On paper, everything about it led to a classic fairy tale ending. I married my high school sweetheart. We bought a house and an adorable dog. We were happy. Or at least appeared to be. So much so that I even started to fool myself.
Which is why when I made the excruciatingly hard and supremely unpopular decision to leave my marriage, the court of public opinion began to erupt. Turns out that it didn’t matter why my marriage wasn’t working for me. What was more important was that it was working for everybody else.
Swimming in the irony, I moved forward regardless of the opposition, aware that I needed no one’s blessing but my own. I fought to keep the relentless criticism in context, as I absorbed accusations about my intentions. It was as if my unhappiness was some sort of disease that needed to be diagnosed.
But what I wasn’t prepared for was what would happen next. When I would fall in love with another man when I wasn’t looking, at a time that would naturally be dubbed “wrong.” That I would find myself in a situation that on paper would seem senseless. Because on one hand, I was still legally married. And on the other, he was, for me, too young.
That was, of course, according to everyone else. Eyebrows raised, they would ask – sometimes without words even being needed – how I ever thought such an age gap could possibly work. Seven years was the discrepancy. He in his 20s, me in my 30s. As if we were two different species roaming around this earth.
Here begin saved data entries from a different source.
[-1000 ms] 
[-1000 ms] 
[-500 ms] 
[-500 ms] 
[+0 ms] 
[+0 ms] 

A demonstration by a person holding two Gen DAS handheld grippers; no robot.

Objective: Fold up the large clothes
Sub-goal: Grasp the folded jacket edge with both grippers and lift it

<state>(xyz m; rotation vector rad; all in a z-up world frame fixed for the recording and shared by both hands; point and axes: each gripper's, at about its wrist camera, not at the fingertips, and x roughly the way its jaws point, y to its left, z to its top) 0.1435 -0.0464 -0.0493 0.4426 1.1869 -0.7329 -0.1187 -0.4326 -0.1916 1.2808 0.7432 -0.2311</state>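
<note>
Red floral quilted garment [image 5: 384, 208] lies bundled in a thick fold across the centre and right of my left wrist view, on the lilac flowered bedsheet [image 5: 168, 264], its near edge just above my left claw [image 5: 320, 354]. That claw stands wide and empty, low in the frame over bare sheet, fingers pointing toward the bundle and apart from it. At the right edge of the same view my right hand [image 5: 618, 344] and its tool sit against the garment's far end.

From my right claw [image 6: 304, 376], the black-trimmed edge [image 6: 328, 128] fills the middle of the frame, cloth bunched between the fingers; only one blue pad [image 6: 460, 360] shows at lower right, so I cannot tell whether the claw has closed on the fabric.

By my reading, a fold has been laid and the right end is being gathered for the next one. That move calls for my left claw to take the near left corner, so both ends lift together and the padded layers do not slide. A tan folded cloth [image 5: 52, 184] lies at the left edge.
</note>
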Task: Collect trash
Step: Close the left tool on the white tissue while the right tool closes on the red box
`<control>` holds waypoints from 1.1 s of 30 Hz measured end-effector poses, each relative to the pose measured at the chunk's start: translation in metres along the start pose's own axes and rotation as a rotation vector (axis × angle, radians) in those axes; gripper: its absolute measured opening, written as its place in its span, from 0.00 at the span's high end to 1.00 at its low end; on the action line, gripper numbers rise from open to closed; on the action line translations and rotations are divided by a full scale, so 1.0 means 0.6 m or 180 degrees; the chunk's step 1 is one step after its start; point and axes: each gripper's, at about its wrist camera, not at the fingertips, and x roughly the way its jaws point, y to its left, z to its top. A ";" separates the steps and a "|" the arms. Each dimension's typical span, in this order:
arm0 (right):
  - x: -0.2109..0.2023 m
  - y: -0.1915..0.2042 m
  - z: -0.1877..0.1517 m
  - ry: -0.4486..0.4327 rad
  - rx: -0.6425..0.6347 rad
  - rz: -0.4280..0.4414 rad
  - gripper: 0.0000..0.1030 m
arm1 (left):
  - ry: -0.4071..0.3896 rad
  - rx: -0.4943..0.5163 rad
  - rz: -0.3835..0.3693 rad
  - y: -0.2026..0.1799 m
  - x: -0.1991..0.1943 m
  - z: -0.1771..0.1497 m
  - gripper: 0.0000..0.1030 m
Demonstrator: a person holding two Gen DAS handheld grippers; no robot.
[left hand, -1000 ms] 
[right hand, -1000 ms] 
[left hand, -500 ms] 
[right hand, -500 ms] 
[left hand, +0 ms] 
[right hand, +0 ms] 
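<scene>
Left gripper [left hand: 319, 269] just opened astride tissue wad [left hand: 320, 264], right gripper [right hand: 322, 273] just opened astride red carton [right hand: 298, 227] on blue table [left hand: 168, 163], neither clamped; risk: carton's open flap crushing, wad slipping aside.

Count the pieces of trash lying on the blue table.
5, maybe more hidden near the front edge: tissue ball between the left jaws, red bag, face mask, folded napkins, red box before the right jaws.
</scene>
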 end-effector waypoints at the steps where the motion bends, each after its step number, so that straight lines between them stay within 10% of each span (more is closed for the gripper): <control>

With every defense of our love I found myself blinded by glaring stereotypes. Ones based on nothing more than the years we were born. He was dismissed as being inexperienced, non-committal, unable to support me. I, of course, couldn’t be right for him either. My expectations would be unrealistic. I’d force him to settle. I’d be too focused on the future as I talked about my ticking clock.
Suddenly I found myself feeling like I was speaking another language, wondering when the universal truth of love became something that was to be put in a box. I searched for words to explain that my heart does not comprehend discrimination. Nor does my soul think in numbers when it’s talking to the one it loves.
Yet with every exhausting explanation, something beautiful began to happen. I realized that every word was an affirmation, passionate proof of just how right our relationship felt in my core. I realized that without having to fight for it, you can never really be sure if it’s love that you are experiencing. And, for the first time in my life, I felt how incredibly amazing it feels to actually be fought for.
Yes, on the surface we may look a little a-typical. But as I’ve learned the hard way, even those perfect-on-paper scenarios have pitfalls too. From where I stand, I am filled with a renewed sense of purpose and gratitude for having found something that actually works for me. Which is why I will not offer a word of apology if it does not work for anyone else.